Only one stretch of the data below is needed. Output the lines from the one with "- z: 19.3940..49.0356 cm" up to and including the one with "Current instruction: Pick", exactly as they stand.

■ THE DATA:
# # # #
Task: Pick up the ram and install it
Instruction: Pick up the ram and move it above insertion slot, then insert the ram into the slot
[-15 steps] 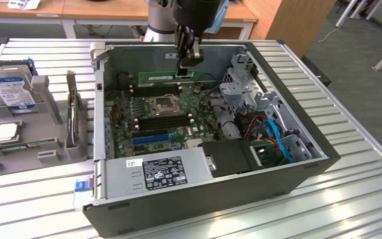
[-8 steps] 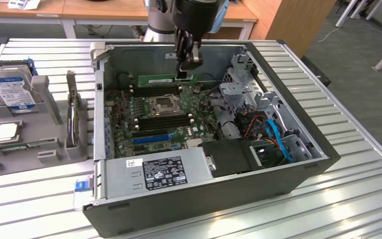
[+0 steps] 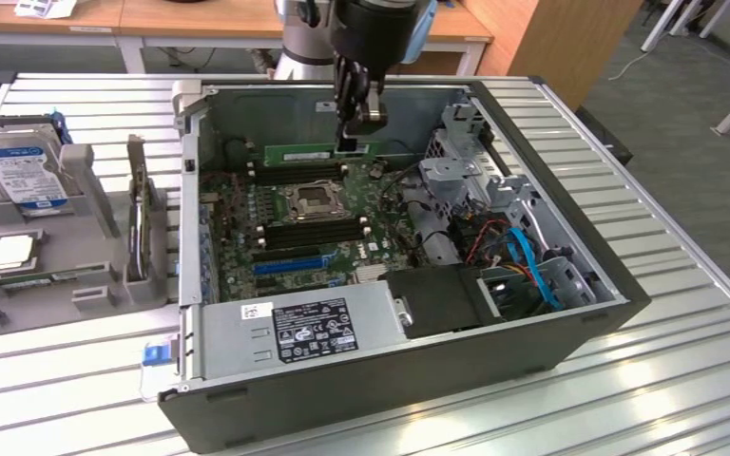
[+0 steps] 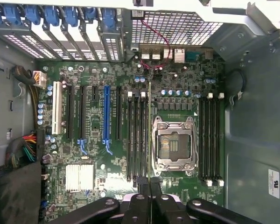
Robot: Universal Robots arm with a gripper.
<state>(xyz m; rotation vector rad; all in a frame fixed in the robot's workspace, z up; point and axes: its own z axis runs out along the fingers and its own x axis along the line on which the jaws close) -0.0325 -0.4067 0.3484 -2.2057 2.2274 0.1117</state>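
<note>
Where the tool (image 3: 354, 142) hangs: inside the open computer case (image 3: 467, 399), above the motherboard (image 3: 339, 242).
Tool state: fingers clamped together on the ram (image 3: 304, 152).
Exterior view: ram seen broadside, a level green stick reaching sideways from the tool.
Wrist view: ram (image 4: 150, 121) seen edge-on as a thin line ahead of the tool (image 4: 150, 185), between the memory slots (image 4: 136, 135) and the processor socket (image 4: 173, 142).

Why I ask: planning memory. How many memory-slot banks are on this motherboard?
2: one bank between the processor socket and the expansion slots, the other bank on the socket's opposite side.
</note>
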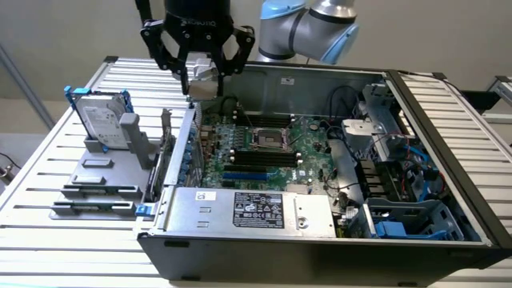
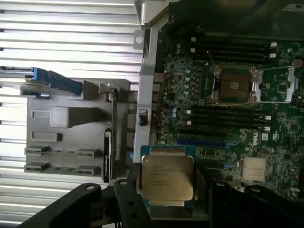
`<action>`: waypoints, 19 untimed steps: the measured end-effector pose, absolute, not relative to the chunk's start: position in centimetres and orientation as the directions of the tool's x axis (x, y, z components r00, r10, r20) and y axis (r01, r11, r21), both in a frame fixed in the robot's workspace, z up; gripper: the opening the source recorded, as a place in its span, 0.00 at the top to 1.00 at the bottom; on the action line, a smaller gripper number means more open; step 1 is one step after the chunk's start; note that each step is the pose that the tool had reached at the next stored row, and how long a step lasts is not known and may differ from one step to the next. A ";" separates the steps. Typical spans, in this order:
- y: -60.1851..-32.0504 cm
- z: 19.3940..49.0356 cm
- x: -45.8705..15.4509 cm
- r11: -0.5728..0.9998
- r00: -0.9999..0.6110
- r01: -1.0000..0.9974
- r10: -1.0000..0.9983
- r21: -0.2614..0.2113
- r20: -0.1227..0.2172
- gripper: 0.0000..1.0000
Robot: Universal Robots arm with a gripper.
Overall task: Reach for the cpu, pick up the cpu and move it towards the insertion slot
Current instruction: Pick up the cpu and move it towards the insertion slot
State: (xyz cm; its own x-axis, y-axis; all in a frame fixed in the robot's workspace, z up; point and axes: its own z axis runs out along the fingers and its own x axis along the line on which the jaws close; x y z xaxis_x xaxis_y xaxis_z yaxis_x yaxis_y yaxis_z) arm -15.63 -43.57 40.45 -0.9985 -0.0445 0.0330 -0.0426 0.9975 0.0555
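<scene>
Aloft, cpu [image 2: 167, 178] face-out between closed claw [image 1: 203, 90] fingers.

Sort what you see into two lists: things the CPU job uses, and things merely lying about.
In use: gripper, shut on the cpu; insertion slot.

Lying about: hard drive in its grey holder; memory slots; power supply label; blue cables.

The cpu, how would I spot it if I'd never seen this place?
Find the open black computer case, then the black gripper above its back corner on the exterior view's left. The cpu is the flat silver square held between its fingers, printed with tiny text, unlike the green motherboard beside it.
</scene>
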 end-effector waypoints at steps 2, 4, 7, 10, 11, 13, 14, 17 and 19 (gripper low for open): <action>-43.6 40.4 -14.7 0.998 -0.998 -0.043 -0.044 0.055 0.033 0.45; -43.6 40.4 -13.8 0.998 -0.998 -0.043 -0.045 0.055 0.033 0.45; -43.4 40.3 -12.4 0.998 -0.998 -0.043 -0.044 0.055 0.033 0.45; -42.9 40.1 -11.1 0.998 -0.998 -0.043 -0.044 0.055 0.033 0.45; -42.7 40.0 -10.6 0.998 -0.998 -0.043 -0.044 0.055 0.033 0.45; -42.2 39.8 -9.8 0.998 -0.998 -0.043 -0.044 0.055 0.033 0.45; -41.9 39.7 -9.5 0.998 -0.998 -0.043 -0.045 0.055 0.033 0.45; -41.1 39.3 -8.4 0.998 -0.998 -0.043 -0.044 0.054 0.033 0.45; -40.5 39.0 -7.7 0.998 -0.998 -0.043 -0.044 0.053 0.033 0.45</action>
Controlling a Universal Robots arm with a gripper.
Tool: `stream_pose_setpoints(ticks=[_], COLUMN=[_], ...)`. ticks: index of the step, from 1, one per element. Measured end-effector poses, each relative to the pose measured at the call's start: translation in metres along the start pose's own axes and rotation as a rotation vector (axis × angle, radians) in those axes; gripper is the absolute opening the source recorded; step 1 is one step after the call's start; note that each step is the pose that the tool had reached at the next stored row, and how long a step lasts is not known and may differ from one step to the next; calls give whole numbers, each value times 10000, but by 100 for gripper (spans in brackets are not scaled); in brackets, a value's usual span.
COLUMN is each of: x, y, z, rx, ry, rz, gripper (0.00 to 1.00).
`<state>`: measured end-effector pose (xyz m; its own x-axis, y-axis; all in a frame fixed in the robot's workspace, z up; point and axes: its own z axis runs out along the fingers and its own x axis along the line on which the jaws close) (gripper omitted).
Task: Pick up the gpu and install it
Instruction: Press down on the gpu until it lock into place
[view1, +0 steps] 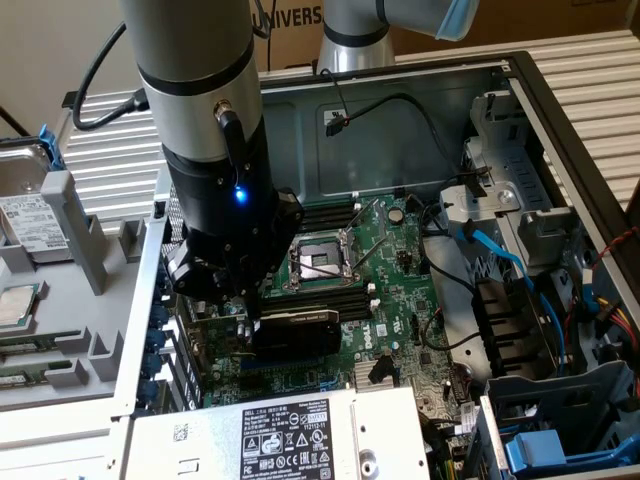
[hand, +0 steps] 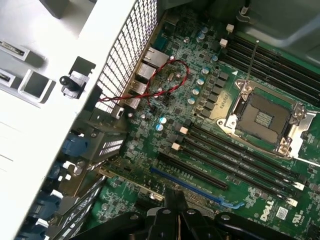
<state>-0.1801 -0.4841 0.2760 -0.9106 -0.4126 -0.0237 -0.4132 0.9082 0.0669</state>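
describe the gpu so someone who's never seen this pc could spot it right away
Start at the open computer case and the large green motherboard lying in it. Just below the empty silver processor socket, under the arm's gripper, sits the gpu. It is a raised black block on a thin card, unlike the long flat memory slots beside it.

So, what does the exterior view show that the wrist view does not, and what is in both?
Exterior view alone: the arm over the open case, the gpu under the shut gripper down at the motherboard, the blue cables on that view's right, and the labelled power supply at the front.

Wrist view alone: the red-and-black twisted wire, the blue slot close to the gripper, and the perforated rear grille.

Both: the green motherboard, its empty CPU socket and the black memory slots.
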Motion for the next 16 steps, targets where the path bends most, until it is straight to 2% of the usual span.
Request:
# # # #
■ EXERCISE OUTPUT:
- z: 19.3940..49.0356 cm
- x: -45.8705..15.4509 cm
- r11: -0.5728..0.9998
- r00: -0.9999..0.6110
- r01: -1.0000..0.9974
- r10: -1.0000..0.9983
- r21: -0.2614..0.2113
- r20: -0.1227..0.2172
- gripper: 0.0000..1.0000
Robot: Universal Robots arm with a gripper.
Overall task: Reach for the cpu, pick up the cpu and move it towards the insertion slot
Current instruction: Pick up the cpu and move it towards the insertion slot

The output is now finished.